Entering the game, Harvard had gone exactly 0-13-1 in its last 14 games against Hockey East teams, dating back to a 4-3 win at Boston University in November 2000. Back then, we were still talking about dimpled chads.

So, in front of what Harvard coach Mark Mazzoleni called “some of the most knowledgeable people in hockey,” the Crimson took it upon itself to earn some respect. It needed this bit of redemption—however insignificant in the all-important Pairwise Rankings—for last Monday’s near miss with BU and its other non-conference transgressions this season.

Sure, the opponent wasn’t BC or BU or Maine, but the Huskies still had those blue “Hockey East” patches on the right side of their sweaters, which had squelched so many Harvard efforts during the past several seasons seemingly by themselves.

Still, it wasn’t perfect.

As much as Harvard fans have enjoyed getting to know FleetCenter staff during idle first-period conversations in ten—count ‘em, ten—consecutive 5 p.m.
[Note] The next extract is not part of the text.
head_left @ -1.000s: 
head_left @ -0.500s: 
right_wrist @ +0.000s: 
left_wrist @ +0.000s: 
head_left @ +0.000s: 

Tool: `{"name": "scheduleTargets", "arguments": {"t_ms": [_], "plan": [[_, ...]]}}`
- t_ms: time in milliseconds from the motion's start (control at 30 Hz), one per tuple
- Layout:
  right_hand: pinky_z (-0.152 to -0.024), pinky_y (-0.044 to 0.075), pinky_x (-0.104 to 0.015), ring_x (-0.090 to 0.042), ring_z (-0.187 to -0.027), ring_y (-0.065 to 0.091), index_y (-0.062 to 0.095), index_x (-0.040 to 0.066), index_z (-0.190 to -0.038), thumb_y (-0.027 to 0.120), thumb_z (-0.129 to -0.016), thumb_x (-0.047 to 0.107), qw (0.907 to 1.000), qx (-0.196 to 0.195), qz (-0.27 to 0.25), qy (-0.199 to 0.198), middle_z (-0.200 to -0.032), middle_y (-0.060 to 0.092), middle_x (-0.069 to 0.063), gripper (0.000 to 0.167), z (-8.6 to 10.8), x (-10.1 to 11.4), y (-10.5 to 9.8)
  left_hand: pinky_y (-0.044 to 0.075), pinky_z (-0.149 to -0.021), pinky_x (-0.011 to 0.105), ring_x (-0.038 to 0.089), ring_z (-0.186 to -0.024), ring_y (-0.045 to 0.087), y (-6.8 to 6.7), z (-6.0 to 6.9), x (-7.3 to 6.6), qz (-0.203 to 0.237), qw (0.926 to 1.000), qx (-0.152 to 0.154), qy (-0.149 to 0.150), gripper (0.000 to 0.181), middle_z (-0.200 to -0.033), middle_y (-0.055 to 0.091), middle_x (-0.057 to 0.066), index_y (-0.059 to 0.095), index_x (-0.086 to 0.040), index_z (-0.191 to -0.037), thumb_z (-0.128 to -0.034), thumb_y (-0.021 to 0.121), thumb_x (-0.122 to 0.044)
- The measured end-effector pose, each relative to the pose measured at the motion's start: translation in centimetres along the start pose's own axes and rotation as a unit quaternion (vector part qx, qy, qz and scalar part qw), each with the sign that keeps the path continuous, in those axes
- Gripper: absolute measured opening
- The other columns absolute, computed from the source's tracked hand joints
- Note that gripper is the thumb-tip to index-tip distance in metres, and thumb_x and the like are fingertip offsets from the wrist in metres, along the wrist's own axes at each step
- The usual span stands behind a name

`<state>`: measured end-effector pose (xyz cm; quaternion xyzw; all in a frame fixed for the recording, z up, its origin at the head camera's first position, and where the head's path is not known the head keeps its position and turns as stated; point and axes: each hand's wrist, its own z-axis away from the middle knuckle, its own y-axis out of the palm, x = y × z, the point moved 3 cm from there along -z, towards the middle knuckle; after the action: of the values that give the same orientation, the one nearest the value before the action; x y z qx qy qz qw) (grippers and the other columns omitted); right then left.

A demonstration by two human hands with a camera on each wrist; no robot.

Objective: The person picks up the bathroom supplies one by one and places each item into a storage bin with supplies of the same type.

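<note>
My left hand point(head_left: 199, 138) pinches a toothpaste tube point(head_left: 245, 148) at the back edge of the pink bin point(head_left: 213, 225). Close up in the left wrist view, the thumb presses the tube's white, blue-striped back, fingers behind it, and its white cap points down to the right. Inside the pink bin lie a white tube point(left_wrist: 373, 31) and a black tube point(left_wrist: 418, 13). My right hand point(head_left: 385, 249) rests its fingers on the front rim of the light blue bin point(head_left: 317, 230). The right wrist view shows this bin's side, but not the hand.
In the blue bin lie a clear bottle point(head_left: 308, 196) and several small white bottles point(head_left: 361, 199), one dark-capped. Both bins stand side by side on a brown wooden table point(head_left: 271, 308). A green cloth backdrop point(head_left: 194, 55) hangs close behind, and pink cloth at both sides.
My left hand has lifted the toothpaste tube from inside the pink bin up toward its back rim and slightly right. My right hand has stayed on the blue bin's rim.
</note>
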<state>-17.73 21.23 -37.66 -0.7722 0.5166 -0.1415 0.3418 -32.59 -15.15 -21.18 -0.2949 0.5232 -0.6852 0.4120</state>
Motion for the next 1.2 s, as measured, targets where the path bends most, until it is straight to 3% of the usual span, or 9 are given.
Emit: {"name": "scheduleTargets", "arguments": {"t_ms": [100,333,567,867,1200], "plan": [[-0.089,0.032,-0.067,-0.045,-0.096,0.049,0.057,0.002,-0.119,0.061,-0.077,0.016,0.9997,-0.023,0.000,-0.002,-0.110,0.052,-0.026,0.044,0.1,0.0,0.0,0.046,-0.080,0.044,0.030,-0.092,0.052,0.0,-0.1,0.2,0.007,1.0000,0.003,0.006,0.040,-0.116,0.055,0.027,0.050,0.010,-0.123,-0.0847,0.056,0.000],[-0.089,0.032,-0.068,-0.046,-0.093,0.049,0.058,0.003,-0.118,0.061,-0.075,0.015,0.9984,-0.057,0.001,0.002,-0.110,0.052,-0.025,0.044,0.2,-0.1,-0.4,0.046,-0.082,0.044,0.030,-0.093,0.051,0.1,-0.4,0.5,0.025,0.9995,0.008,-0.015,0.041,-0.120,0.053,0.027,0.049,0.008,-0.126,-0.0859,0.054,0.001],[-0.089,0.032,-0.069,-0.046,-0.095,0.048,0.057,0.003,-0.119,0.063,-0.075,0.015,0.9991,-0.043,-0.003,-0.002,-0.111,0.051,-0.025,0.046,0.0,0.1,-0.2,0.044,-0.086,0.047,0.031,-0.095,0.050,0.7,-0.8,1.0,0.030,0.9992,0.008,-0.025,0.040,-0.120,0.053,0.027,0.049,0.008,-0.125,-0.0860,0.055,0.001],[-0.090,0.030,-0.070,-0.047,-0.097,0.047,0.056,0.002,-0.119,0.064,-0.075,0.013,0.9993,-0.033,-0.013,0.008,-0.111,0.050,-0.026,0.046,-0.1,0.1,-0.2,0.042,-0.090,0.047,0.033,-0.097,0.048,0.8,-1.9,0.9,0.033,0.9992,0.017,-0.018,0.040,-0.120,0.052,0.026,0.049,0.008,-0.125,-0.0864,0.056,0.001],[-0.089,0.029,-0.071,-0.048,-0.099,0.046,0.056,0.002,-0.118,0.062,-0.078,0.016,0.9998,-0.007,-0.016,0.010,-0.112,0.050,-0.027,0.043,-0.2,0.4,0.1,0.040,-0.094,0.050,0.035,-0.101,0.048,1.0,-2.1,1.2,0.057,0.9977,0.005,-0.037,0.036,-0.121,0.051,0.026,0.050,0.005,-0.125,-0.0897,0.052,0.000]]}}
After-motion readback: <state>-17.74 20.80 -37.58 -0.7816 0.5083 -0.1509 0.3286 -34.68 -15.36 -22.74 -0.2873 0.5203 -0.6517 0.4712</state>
Beanpot games, they’d much prefer to pack some extra Maalox and watch their boys in the nightcap.

For their part, though, the Crimson players took the right approach on Monday.

“You’re disappointed to be playing in the consolation game, but this is down the stretch of the season,” Moore said. “This game was as important as any. We lost last week, but there’s no time to get consoled.”

Because as Harvard proved last year—when things looked much, much worse than they do now—there is life A.B. (After Beanpot).

That part of the puck calendar starts this weekend, with the Crimson’s absolutely critical home series with an upstart Colgate (3-1 in its last four games) and rival Cornell, which is now two points ahead of Harvard atop the ECAC standings and—as always—might have a fan or two more than the Crimson this weekend at Bright Hockey Center.

The magnitude of that series—and how much it matters for the Crimson’s stake to a possible ECAC regular season title and/or NCAA tournament berth—made Monday night’s win all the more important.